Count the lines in the records below that contain the word "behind", and give only that number.

******************************

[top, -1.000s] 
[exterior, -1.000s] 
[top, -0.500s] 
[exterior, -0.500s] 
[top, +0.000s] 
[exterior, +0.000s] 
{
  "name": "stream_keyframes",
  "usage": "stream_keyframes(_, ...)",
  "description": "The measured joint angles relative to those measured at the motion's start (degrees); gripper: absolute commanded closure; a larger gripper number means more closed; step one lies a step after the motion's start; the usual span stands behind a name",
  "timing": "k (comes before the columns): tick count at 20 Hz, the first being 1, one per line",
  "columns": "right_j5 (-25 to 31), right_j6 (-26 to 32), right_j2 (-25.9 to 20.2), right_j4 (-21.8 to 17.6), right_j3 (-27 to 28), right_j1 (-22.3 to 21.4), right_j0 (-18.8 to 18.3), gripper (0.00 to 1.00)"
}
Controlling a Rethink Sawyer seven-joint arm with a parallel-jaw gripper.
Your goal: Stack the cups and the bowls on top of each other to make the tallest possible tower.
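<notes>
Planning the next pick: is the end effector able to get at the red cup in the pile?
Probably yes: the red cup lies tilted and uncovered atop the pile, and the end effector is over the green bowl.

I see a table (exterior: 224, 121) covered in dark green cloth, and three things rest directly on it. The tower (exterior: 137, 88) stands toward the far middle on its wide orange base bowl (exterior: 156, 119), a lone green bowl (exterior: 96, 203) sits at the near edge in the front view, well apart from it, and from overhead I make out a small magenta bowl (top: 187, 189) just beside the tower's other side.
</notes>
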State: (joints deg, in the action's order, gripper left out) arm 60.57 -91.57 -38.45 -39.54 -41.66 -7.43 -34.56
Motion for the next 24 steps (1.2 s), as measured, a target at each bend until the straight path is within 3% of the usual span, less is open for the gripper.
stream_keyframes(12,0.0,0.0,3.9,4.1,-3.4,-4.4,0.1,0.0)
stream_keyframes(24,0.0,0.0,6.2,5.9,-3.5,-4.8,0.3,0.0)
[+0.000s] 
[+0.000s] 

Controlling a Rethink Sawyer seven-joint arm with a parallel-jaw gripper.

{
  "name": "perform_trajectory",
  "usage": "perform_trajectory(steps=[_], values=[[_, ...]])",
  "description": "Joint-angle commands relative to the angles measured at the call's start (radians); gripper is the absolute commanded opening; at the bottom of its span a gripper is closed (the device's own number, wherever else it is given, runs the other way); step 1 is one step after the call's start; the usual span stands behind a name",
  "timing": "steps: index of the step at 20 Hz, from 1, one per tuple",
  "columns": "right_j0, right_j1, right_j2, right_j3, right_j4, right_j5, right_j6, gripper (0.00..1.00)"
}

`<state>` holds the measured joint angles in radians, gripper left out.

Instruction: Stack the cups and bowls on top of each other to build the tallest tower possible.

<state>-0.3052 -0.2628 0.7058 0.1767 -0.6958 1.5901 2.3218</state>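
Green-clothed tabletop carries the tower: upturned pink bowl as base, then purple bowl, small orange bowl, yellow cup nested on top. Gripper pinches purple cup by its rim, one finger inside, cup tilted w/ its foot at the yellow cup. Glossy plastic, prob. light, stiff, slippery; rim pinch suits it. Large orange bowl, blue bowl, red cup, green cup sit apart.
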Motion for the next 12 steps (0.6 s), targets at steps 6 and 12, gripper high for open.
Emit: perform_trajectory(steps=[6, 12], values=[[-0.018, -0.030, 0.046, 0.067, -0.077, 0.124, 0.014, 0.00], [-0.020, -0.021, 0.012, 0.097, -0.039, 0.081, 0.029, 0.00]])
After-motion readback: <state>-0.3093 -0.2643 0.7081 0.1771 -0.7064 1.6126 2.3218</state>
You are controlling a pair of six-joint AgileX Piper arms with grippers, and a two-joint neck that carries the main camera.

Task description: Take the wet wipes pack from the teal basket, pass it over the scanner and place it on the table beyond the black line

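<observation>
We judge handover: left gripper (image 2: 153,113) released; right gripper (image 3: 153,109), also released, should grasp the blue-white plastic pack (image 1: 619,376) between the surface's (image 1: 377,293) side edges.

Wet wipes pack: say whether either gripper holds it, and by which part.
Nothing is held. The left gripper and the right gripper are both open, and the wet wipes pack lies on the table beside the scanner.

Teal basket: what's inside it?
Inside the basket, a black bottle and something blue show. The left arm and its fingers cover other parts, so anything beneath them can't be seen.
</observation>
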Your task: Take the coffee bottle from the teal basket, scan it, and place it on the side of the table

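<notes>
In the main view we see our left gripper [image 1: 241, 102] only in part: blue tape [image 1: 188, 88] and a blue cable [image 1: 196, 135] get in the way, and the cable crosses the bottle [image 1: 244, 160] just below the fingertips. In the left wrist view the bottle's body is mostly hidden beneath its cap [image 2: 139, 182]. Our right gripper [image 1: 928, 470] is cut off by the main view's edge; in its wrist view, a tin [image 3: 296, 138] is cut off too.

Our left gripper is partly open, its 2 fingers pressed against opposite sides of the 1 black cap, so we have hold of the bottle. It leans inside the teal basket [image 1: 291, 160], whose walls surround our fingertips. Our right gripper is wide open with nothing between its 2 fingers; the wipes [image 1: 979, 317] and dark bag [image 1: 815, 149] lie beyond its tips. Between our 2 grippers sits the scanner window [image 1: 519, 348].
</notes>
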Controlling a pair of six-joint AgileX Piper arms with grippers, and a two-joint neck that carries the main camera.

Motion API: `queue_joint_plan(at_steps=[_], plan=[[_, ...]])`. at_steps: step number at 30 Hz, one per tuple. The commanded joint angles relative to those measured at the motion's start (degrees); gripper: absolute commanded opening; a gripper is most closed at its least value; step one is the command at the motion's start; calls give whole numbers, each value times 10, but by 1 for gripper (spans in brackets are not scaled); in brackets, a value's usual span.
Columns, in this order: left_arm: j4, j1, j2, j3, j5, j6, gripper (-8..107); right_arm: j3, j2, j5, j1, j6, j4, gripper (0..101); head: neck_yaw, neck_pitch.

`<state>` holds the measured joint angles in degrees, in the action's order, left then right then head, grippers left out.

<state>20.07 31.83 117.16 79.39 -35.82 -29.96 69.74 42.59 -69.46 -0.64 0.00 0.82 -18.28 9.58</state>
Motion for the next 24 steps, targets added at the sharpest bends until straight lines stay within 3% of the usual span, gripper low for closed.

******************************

Answer for this exercise
2